Exercise description: Extract all of the entries and give them again, word for word.

Given information:
+---+

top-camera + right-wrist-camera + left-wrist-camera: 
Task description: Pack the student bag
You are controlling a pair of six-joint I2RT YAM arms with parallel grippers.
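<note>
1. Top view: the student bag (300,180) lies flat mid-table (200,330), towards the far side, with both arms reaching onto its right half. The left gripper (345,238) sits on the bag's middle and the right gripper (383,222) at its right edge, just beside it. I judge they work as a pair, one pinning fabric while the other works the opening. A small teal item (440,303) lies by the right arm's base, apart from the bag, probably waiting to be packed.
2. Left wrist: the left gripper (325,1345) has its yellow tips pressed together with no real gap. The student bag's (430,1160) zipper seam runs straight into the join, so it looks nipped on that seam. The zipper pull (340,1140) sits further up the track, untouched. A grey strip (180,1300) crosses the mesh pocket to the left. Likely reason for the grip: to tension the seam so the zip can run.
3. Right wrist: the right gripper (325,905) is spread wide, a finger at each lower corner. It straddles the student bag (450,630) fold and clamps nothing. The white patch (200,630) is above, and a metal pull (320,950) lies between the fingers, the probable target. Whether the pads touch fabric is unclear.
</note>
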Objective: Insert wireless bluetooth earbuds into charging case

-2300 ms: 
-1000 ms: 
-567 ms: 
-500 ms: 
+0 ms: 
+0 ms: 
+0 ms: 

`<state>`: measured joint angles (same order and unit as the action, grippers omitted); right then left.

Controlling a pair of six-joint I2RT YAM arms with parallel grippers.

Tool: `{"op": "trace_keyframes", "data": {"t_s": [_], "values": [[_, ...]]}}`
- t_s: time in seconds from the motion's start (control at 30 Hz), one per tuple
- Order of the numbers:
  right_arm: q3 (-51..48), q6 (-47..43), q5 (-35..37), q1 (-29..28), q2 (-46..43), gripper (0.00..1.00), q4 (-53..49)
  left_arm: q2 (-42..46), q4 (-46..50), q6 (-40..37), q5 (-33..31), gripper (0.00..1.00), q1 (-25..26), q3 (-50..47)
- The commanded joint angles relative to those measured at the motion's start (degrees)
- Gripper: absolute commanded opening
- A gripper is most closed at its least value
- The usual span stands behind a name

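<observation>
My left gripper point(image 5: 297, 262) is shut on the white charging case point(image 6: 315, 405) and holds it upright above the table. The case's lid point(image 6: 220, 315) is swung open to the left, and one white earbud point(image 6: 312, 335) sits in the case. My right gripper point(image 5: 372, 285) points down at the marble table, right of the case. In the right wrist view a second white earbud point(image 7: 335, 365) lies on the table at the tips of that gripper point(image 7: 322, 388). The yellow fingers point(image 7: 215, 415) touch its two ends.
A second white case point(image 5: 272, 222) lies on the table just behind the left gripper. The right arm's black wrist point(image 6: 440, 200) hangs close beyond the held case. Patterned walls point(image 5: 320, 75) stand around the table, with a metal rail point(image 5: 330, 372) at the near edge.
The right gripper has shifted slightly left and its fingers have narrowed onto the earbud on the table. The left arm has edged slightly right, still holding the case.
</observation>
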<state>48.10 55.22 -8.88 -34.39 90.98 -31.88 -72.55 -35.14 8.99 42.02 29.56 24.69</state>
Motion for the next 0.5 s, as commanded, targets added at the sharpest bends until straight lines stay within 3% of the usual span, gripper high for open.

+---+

Task result:
top-camera + right-wrist-camera + left-wrist-camera: 
Task description: Pack the student bag
You are controlling a pair of six-joint I2RT YAM arms with parallel grippers.
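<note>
1. Top view: the student bag (300,180) lies flat mid-table (200,330), towards the far side, with both arms reaching onto its right half. The left gripper (345,238) sits on the bag's middle and the right gripper (383,222) at its right edge, just beside it. I judge they work as a pair, one pinning fabric while the other works the opening. A small teal item (440,303) lies by the right arm's base, apart from the bag, probably waiting to be packed.
2. Left wrist: the left gripper (325,1345) has its yellow tips pressed together with no real gap. The student bag's (430,1160) zipper seam runs straight into the join, so it looks nipped on that seam. The zipper pull (340,1140) sits further up the track, untouched. A grey strip (180,1300) crosses the mesh pocket to the left. Likely reason for the grip: to tension the seam so the zip can run.
3. Right wrist: the right gripper (325,905) is spread wide, a finger at each lower corner. It straddles the student bag (450,630) fold and clamps nothing. The white patch (200,630) is above, and a metal pull (320,950) lies between the fingers, the probable target. Whether the pads touch fabric is unclear.
</note>
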Objective: Insert wireless bluetooth earbuds into charging case

-2300 ms: 
-1000 ms: 
-567 ms: 
-500 ms: 
+0 ms: 
+0 ms: 
+0 ms: 

`<state>`: measured joint angles (same order and unit as the action, grippers omitted); right then left.

Controlling a pair of six-joint I2RT YAM arms with parallel grippers.

Tool: `{"op": "trace_keyframes", "data": {"t_s": [_], "values": [[_, ...]]}}`
- t_s: time in seconds from the motion's start (control at 30 Hz), one per tuple
- Order of the numbers:
  right_arm: q3 (-51..48), q6 (-47..43), q5 (-35..37), q1 (-29..28), q2 (-46..43), gripper (0.00..1.00), q4 (-53..49)
  left_arm: q2 (-42..46), q4 (-46..50), q6 (-40..37), q5 (-33..31), gripper (0.00..1.00), q1 (-25..26), q3 (-50..47)
- The commanded joint angles relative to those measured at the motion's start (degrees)
- Gripper: absolute commanded opening
- A gripper is most closed at its least value
- The usual span stands behind a name

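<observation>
My left gripper point(image 5: 297, 262) is shut on the white charging case point(image 6: 315, 405) and holds it upright above the table. The case's lid point(image 6: 220, 315) is swung open to the left, and one white earbud point(image 6: 312, 335) sits in the case. My right gripper point(image 5: 372, 285) points down at the marble table, right of the case. In the right wrist view a second white earbud point(image 7: 335, 365) lies on the table at the tips of that gripper point(image 7: 322, 388). The yellow fingers point(image 7: 215, 415) touch its two ends.
A second white case point(image 5: 272, 222) lies on the table just behind the left gripper. The right arm's black wrist point(image 6: 440, 200) hangs close beyond the held case. Patterned walls point(image 5: 320, 75) stand around the table, with a metal rail point(image 5: 330, 372) at the near edge.
The right gripper has shifted slightly left and its fingers have narrowed onto the earbud on the table. The left arm has edged slightly right, still holding the case.
</observation>
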<state>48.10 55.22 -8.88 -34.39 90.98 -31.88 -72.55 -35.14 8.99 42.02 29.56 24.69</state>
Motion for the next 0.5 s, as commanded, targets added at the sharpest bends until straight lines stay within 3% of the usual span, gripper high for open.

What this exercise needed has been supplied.